さっきまでの揺れていた瞳はどこにもない。
それを少し残念だと思いながら、店内をぐるりと見渡し、薄紫の花弁の花が目に入った。
近づいてよく見れば、花弁の中心に行くに従い、更に色味が薄くなり、白に近い色になっていた。
「今日はこれを」
いつもと同じように、一輪だけ。
シエルはそれを無言で受け取り、いつものように包装紙を巻きつけながら、手を止めた。
何かを思案しているのか、いつもは手早く丁寧に包まれる花が、まだシエルの手の中にある。
シエルは思考をやめたのかため息をつくと、包装紙ごと花を持ち、店内を見渡した。
そして、白い小さな花をいくつもつけているものを一本、俺が選んだ花に添えて、改めて包装紙を巻きつける。
「どうぞ。おまけだから」
きつい声音だが、手付きは優しく、そっと俺に花の包を渡してきた。
「ありがとう。大切にする」
自然と笑みを浮かべることができた。
花を受け取るときにコインをシエルの手の中に渡すのだが、そのときだけ僅かにシエルの手に触れる。本当に、ごく僅かなふれあいなのだが。

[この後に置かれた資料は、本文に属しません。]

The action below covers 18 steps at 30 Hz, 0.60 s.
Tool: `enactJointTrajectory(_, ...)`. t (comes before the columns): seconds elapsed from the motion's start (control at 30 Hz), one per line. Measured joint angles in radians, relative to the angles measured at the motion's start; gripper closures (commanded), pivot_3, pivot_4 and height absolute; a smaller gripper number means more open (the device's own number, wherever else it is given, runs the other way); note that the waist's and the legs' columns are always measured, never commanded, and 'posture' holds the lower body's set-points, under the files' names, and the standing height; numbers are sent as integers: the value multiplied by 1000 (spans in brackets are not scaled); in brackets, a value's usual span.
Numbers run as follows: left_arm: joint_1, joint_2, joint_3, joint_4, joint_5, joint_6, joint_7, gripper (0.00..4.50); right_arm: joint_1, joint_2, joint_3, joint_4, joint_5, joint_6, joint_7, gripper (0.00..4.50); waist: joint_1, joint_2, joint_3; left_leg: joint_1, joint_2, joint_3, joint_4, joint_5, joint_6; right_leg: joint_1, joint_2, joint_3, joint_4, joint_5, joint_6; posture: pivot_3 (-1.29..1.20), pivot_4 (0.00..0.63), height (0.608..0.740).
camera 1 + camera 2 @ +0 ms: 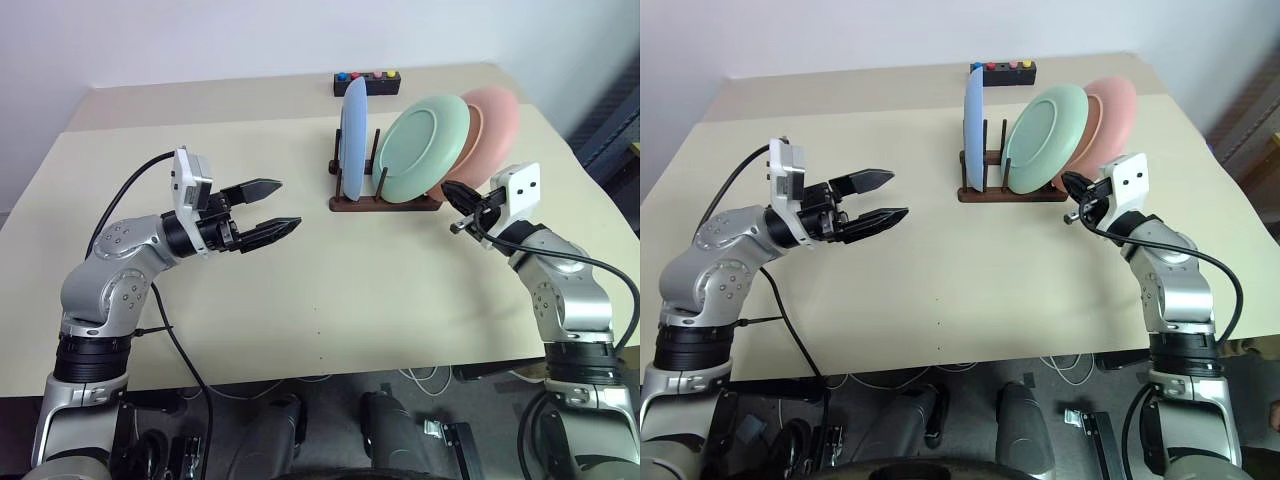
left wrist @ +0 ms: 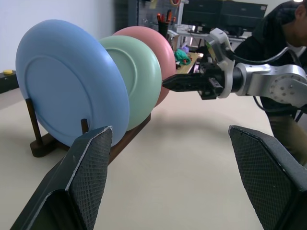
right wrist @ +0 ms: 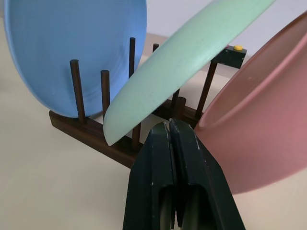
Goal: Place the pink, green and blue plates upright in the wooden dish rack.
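— Starting from the right pincer (image 1: 461, 207): how does it stand?

— Closed, both black fingers pressed flat together with nothing between them. Its tip sits low, just beside the lower edge of the pink plate (image 1: 495, 125) and near the right end of the wooden rack (image 1: 385, 203). From its own wrist view the tip looks to be at the gap between the pink plate and the green plate (image 1: 428, 145), though I cannot tell whether it touches either.

— And the left pincer (image 1: 274, 207)?

— Jaws spread wide, empty, hovering over bare desk (image 1: 300, 300), well apart from the rack and to its left.

— Where are the plates, then?

— All three in the rack, at the far right part of the desk. The blue plate (image 1: 353, 140) stands upright at the left end between pegs. The green one leans to the right, and the pink one leans behind it at the right end, seemingly past the last pegs.

— How would they handle?

— Stiff, matte, probably light, so not too slippery; likely breakable if tipped off. I judge the rim is the place to take hold, pinched near the top. A closed tip can only nudge, and a hard push may slide the small rack.

— Anything behind?

— A black box with coloured buttons (image 1: 367, 81), further back.
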Motion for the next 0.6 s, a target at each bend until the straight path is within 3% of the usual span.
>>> enactJointTrajectory(0.6,27,8,1,-29,-2,7,4,513,-104,5,37,40,-56,-38,21,4460,0,0,0,0,0,0,0,0,0,0,0,0,0,0,0,0,150,740)
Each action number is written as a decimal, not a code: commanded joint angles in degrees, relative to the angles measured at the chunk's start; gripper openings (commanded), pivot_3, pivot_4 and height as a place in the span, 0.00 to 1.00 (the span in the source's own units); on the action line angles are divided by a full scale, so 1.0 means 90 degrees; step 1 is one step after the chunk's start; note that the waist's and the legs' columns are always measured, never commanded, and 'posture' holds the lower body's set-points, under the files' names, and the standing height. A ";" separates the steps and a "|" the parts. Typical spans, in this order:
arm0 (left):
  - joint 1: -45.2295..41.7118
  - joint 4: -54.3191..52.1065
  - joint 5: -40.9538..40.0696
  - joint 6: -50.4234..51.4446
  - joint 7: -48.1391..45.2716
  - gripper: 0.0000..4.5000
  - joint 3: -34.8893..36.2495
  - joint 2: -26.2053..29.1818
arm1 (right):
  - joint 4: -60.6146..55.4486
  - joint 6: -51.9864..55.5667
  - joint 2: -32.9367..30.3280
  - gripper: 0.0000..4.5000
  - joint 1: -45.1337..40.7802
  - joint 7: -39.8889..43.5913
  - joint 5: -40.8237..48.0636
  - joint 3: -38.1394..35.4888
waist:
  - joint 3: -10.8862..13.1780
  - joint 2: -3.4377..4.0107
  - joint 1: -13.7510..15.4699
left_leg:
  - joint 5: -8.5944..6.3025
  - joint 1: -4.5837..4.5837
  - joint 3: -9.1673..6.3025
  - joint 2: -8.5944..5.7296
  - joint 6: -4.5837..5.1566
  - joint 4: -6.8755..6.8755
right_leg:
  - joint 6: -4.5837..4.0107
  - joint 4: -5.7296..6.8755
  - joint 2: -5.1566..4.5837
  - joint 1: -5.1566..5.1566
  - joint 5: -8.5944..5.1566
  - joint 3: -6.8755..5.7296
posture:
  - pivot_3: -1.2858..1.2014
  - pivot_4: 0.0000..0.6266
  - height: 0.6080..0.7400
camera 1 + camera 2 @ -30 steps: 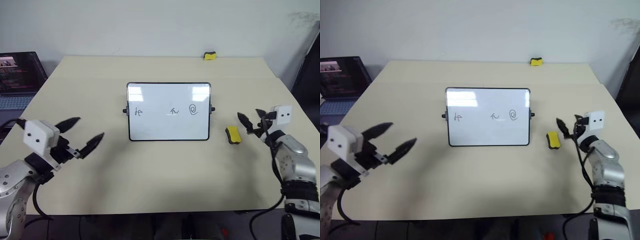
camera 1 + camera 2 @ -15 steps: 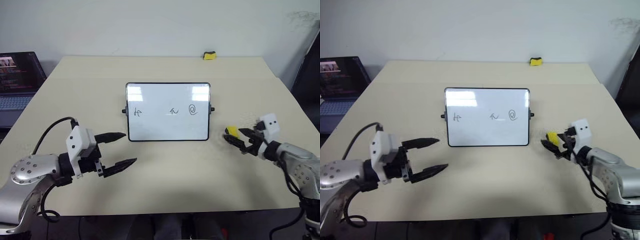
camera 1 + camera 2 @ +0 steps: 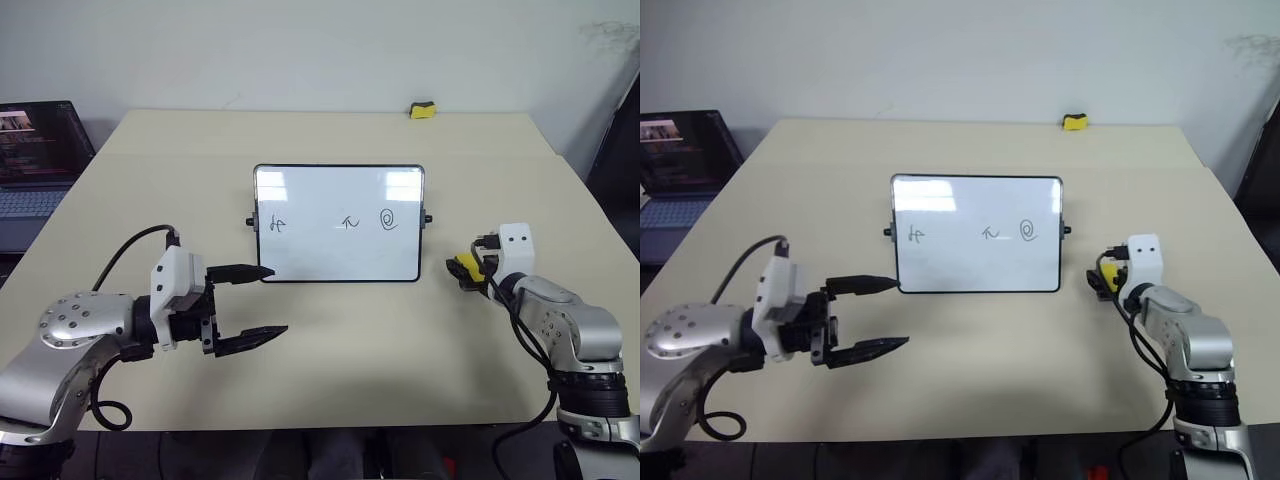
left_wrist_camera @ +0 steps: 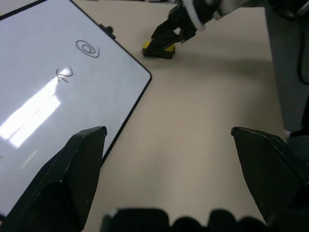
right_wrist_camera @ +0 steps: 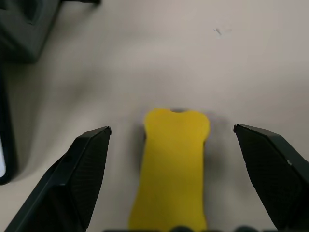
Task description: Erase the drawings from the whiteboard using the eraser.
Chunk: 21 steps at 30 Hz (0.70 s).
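Beige tabletop (image 3: 330, 340) carrying black-framed white whiteboard (image 3: 338, 222), three black doodles (image 3: 346, 222) unerased; small yellow sponge eraser (image 5: 174, 164) just right, between right gripper (image 5: 176, 145) jaws, spread wide, ungripped. Left gripper (image 3: 262, 300) jaws spread, near-left of board.

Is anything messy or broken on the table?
Nothing looks broken or spilled. The whiteboard stands straight, with its three drawings not yet wiped. The eraser lies flat between the open right gripper. One odd bit: a second yellow block sits alone at the table's far edge.
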 commanded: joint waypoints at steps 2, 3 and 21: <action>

シエルはそれを受け取ると、俯いたまま、また椅子に座った。
「もう閉めるから」
視線は合わない。
「ああ。そうだな。すまなかった」
いつもと変わらないように見えるが、俺の目にはいつもと違うシエルに映る。
何よりも、いつもの激しい拒絶がない。
事務的な会話だけじゃない。
瞳の僅かな揺らぎにも気づけるほど、俺はシエルを見ている。
「また明日」
いつものように、いつもと同じ言葉をシエルにかける。
「来なくていい」
「遅くなるようだったら昼間にでも来るよ。それじゃ」
返事はいらない。
俺がそうしたいから。
二本に増えた花を潰れないよう手に持ち、屋敷への家路を急いだ。